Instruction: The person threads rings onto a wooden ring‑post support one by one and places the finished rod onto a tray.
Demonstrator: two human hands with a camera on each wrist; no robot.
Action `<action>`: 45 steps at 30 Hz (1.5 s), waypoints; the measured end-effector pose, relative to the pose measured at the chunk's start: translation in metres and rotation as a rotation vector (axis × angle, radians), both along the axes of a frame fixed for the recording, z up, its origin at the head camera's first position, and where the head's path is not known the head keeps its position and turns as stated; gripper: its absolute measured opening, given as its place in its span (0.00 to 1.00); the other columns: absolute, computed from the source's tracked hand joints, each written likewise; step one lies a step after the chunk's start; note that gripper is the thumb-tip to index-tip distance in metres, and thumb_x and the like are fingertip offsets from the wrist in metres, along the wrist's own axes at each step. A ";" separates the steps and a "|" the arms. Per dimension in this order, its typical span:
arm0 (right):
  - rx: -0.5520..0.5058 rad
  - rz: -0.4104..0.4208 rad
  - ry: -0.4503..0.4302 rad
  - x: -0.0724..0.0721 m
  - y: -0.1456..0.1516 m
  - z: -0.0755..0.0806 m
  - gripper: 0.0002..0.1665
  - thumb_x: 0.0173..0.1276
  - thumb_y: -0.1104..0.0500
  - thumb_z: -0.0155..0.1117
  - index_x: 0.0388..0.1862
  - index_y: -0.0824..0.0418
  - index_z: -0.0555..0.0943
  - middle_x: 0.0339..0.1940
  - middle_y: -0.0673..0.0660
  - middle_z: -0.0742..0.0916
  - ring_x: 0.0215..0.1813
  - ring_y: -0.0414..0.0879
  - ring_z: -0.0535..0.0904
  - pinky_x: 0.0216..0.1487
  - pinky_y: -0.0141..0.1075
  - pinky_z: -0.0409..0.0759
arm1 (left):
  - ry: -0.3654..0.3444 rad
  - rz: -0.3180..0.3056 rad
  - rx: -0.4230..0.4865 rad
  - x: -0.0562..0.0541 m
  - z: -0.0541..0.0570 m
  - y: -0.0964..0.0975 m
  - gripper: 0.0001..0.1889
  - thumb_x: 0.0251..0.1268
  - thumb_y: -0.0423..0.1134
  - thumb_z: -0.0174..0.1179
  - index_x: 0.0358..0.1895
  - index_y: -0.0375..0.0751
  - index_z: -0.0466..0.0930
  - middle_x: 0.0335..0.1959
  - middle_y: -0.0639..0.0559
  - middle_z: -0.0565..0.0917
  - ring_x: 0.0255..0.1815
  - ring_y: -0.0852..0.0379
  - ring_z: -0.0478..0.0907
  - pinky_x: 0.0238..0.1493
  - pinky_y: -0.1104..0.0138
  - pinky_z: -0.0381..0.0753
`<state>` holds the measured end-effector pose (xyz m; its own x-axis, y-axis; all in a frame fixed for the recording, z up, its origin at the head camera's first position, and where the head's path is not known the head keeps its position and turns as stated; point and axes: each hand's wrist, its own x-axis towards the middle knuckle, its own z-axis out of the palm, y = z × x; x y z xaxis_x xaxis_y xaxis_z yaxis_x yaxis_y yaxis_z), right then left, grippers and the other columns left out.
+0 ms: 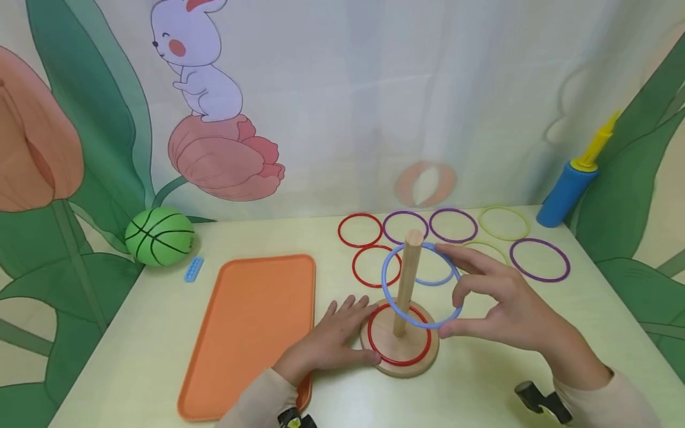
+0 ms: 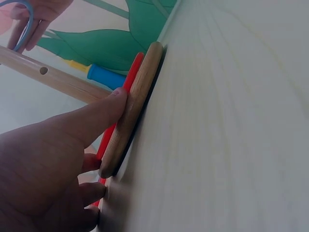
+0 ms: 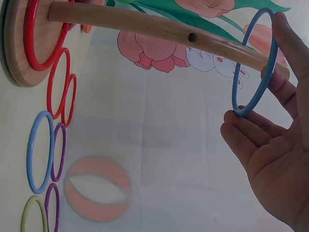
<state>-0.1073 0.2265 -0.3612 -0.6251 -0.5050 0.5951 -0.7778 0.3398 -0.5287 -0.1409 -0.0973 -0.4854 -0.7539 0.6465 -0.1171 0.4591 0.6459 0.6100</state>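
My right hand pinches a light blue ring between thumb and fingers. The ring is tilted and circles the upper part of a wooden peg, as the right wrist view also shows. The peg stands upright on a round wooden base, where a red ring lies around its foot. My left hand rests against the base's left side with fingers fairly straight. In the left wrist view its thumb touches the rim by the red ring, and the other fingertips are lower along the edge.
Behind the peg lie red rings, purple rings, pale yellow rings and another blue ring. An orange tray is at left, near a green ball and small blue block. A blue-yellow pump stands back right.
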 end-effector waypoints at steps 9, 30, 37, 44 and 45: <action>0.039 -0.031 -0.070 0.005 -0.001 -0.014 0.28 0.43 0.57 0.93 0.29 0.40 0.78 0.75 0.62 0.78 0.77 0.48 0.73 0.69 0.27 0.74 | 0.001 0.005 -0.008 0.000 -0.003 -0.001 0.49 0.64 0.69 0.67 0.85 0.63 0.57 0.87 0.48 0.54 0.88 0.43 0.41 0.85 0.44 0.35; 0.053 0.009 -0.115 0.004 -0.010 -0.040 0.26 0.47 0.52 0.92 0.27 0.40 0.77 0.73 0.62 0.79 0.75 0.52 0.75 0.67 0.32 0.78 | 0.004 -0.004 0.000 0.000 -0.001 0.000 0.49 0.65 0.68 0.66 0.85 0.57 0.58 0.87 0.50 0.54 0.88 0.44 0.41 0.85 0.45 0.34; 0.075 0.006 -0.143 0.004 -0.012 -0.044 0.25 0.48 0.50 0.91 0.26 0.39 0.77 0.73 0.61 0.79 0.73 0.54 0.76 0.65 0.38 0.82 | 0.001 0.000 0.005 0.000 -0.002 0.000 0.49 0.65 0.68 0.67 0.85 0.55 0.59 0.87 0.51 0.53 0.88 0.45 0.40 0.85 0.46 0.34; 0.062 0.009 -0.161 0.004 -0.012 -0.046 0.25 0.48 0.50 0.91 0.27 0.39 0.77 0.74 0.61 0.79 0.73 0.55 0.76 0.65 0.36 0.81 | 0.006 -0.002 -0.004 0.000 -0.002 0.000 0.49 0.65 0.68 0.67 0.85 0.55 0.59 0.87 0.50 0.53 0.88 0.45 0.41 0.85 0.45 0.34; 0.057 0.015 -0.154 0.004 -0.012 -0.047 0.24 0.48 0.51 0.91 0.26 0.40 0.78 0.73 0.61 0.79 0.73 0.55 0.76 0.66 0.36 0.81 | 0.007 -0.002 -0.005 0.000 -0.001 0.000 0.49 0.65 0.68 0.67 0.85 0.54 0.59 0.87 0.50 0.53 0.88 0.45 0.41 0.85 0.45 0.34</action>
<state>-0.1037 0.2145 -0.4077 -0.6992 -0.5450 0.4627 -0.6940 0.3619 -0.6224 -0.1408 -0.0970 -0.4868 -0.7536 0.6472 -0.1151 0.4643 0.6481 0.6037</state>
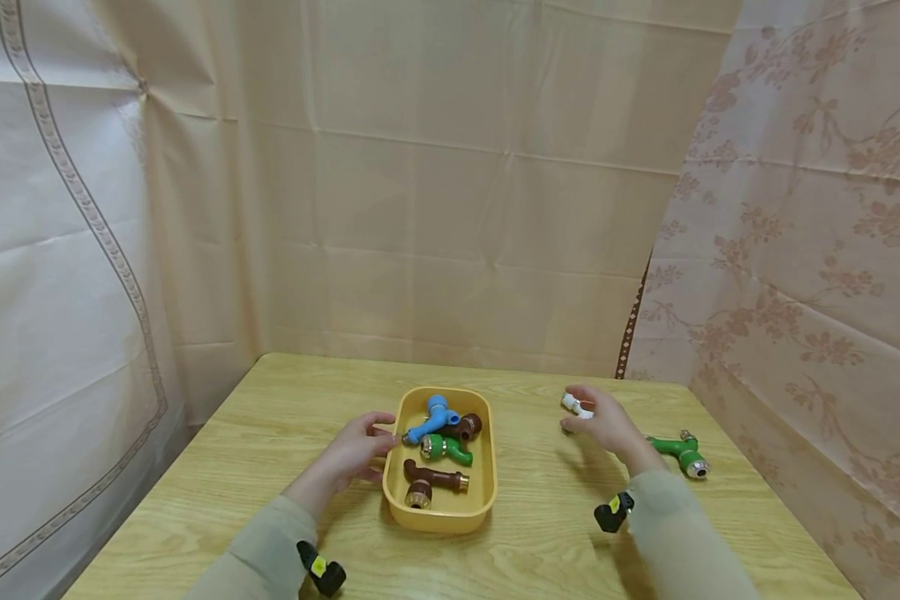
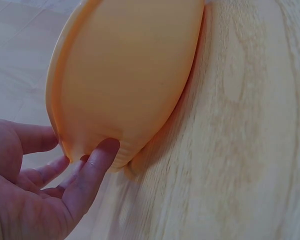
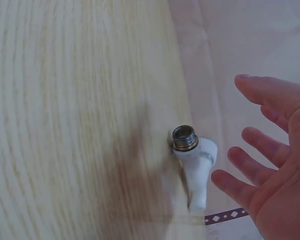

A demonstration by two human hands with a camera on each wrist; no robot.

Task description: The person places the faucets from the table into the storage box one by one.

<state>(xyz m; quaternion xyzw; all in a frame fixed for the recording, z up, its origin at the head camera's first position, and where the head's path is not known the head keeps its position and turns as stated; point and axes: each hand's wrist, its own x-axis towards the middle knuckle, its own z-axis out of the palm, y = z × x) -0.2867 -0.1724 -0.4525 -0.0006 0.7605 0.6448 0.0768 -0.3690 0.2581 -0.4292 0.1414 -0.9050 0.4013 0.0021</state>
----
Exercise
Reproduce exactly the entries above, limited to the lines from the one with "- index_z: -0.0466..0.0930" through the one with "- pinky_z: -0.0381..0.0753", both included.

Result of the exercise
  - index_z: -0.0466..0.0930
  - middle_x: 0.0335..0.1959
  - middle_y: -0.0639..0.0559
  - middle_z: -0.0565..0.0917
  - ring_x: 0.0255..0.1815
  - ring_y: -0.0852..0.0379
  - ring_z: -0.0478..0.0907
  - pinky_x: 0.0238..0.1493
  - pinky_y: -0.1104..0.0138
  - pinky_z: -0.0381..0.0753

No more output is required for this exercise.